J Neurol Neurosurg Psychiatry. 1995 Aug;59(2):189-91. doi: 10.1136/jnnp.59.2.189.
A patient with chronic inflammatory demyelinating polyneuropathy (CIDP) established by biopsy developed cauda equina symptoms due to swelling of the nerve roots in the lumbar spinal canal.

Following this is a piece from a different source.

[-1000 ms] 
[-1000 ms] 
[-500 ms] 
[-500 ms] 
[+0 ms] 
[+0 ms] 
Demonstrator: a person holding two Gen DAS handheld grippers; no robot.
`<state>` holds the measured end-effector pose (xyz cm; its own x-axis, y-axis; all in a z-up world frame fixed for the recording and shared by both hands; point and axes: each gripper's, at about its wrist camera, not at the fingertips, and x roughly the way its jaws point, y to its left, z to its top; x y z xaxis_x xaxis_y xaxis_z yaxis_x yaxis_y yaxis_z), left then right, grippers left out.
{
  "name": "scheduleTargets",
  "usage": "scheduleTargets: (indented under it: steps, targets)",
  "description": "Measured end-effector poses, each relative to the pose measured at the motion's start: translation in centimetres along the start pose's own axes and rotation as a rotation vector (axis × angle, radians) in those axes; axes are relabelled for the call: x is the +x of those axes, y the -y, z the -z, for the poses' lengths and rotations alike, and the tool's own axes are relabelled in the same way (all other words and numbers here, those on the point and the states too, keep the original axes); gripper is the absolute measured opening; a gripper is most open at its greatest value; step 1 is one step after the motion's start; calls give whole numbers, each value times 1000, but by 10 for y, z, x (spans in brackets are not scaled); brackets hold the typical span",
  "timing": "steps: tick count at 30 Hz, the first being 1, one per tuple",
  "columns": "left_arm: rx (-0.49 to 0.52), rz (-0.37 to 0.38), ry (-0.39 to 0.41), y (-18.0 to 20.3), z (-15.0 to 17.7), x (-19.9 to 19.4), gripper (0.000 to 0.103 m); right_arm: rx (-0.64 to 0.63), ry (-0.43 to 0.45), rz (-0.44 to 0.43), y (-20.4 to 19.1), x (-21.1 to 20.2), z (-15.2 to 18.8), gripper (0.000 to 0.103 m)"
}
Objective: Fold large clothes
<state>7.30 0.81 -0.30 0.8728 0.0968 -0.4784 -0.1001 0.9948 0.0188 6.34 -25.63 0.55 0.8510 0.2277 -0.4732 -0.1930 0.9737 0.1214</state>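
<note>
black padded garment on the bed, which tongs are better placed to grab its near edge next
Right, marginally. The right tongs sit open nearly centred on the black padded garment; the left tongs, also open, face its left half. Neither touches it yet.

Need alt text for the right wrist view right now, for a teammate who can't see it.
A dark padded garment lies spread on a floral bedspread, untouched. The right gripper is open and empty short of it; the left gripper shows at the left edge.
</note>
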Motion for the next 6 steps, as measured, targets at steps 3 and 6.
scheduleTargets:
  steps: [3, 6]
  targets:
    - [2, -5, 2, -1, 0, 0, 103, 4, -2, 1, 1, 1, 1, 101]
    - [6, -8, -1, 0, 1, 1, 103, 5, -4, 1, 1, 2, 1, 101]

Magnetic resonance imaging of the lumbar spine showed profoundly thickened nerve roots from the level of the conus medullaris, filling the caudal thecal sac. Immunosuppressant treatment produced partial clinical and radiological resolution. This case shows that spinal compressive syndromes may occur in acquired hypertrophic neuropathies as well as in hereditary motor and sensory neuropathy and expands the range of the clinical presentation of CIDP.
一名经活检确诊为慢性炎症性脱髓鞘性多发性神经病(CIDP)的患者,因腰椎管内神经根肿胀出现马尾综合征症状。腰椎磁共振成像显示,从脊髓圆锥水平开始神经根明显增粗,充满了尾侧硬膜囊。免疫抑制治疗使临床症状和影像学表现部分缓解。该病例表明,脊髓压迫综合征可能发生于获得性肥厚性神经病以及遗传性运动和感觉神经病,扩大了CIDP的临床表现范围。